Habeas Pinho

Inocêncio Nóbrega 

No cerco a Lisboa, em 1147, seus heróis se utilizaram de nove cunhas na escalada ao Castelo, ocupado pelos inimigos. No livro “Velhas Famílias Mineiras” serve-se desse episódio para justificar a origem da família Cunha. Espalhada, em Portugal como no Brasil, na Paraíba constituiu vários troncos, além do Cunha, Cunha Pedrosa, Carneiro da Cunha, Cunha Lima.

Alcançando destacadas posições políticas, um dos membros da nova geração dos Cunha Lima, Bruno, neto do ex-senador Ivandro Cunha Lima, nas últimas eleições acaba de alçar, como prefeito, o Castelo Municipal de Campina Grande. Com um detalhe, nada de heroísmo, uma questão de oportunidade e um pouco de genética política. Basta lembrar que ele é sobrinho-avô do ex-mandatário campinense. Na sua  cidade, um grupo de seresteiros, numa das frias e gostosas madrugadas, policiais lhes levaram o violão, e pediram a Ronaldo Cunha Lima,  advogado, que de alguma forma tentasse que fosse liberado.

Nesse sentido, peticionou ao juiz de direito da 2ª Vara da Comarca, documento a que intitulou de “Habeas Pinho”. Nesses termos, inicialmente assim escreveu: 

“O instrumento do crime, que se arrola/ neste processo de contravenção,/ não é faca, revólver nem pistola,/ é simplesmente, doutor, um violão. 

Um violão, doutor, que na verdade/ não matou nem feriu um cidadão,/ Feriu, sim, a sensibilidade/ de quem o ouviu vibrar na solidão.

 O violão é sempre uma tortura,/ instrumento de amor e de saudade./ O crime a ele nunca se mistura./ Inexiste entre eles afinidade.

O violão, próprio dos cantores,/ dos menestréis de alma enternecida/ que cantam as mágoas que povoam a vida/ e sufocam suas  próprias dores.

O violão é música e é canção,/é sentimento, vida e alegria,/ é pureza, é néctar que extasia,/ é a dor no espiritual no coração.

Seu viver como o nosso é transitório,/mas seu destino, não, se perpetua./Ele nasceu para cantar na rua/ e não para ser arquivo de cartório.

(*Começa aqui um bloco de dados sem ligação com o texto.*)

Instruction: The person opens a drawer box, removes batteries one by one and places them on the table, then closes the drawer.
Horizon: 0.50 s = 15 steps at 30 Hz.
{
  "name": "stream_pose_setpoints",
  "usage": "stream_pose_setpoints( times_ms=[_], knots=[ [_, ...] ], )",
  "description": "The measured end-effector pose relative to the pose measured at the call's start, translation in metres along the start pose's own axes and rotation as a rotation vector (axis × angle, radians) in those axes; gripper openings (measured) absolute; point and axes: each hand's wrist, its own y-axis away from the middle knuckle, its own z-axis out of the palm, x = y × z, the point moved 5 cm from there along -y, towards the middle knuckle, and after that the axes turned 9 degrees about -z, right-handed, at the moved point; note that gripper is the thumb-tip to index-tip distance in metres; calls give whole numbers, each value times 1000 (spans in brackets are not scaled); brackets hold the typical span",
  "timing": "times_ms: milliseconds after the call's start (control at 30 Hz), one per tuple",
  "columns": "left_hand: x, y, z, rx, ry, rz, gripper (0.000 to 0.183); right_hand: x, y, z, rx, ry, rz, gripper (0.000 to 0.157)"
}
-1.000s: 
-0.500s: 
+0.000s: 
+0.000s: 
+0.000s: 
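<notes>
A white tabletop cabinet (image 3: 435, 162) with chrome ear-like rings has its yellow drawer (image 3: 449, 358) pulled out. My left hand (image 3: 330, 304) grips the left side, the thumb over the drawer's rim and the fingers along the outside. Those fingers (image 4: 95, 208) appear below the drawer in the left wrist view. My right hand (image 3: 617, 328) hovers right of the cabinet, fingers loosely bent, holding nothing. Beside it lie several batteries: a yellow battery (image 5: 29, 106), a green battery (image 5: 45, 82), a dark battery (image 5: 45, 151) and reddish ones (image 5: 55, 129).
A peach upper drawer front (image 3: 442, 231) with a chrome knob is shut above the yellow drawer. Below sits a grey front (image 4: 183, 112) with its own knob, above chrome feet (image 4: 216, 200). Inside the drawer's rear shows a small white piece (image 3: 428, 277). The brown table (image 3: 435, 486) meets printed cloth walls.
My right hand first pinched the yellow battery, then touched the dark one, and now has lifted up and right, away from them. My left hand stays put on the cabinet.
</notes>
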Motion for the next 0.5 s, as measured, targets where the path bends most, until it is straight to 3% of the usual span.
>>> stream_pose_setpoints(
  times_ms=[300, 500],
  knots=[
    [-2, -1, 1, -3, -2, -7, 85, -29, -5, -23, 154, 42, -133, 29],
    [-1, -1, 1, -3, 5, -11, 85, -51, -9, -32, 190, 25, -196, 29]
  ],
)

Mande soltá-lo, pelo amor da noite/ que se sente vazia em suas horas,/ p’ra que volte a sentir o terno açoite/ de suas cordas leves e sonoras

Libere o violão, dr. juiz,/ Em nome da Justiça e do direito./ É crime, porventura, o infeliz,/ cantar as mágoas que lhe enchem o peito?. 

          Será crime, e afinal, será pecado,/será delito de tão vis horrores,/ perambular na rua um desgraçado/ derramando na rua as suas dores?”.                            

Conclui o último quarteto: “É o apelo que aqui lhe dirigimos/ na certeza do seu acolhimento,/Juntada desta aos autos nós pedimos/ e pedimos também DEFERIMENTO”. No mesmo tom, o juiz Arthur Moura emitiu a seguinte sentença: “Para que eu não carregue/ remorso no coração/ determino que entregue/ ao seu dono o violão”.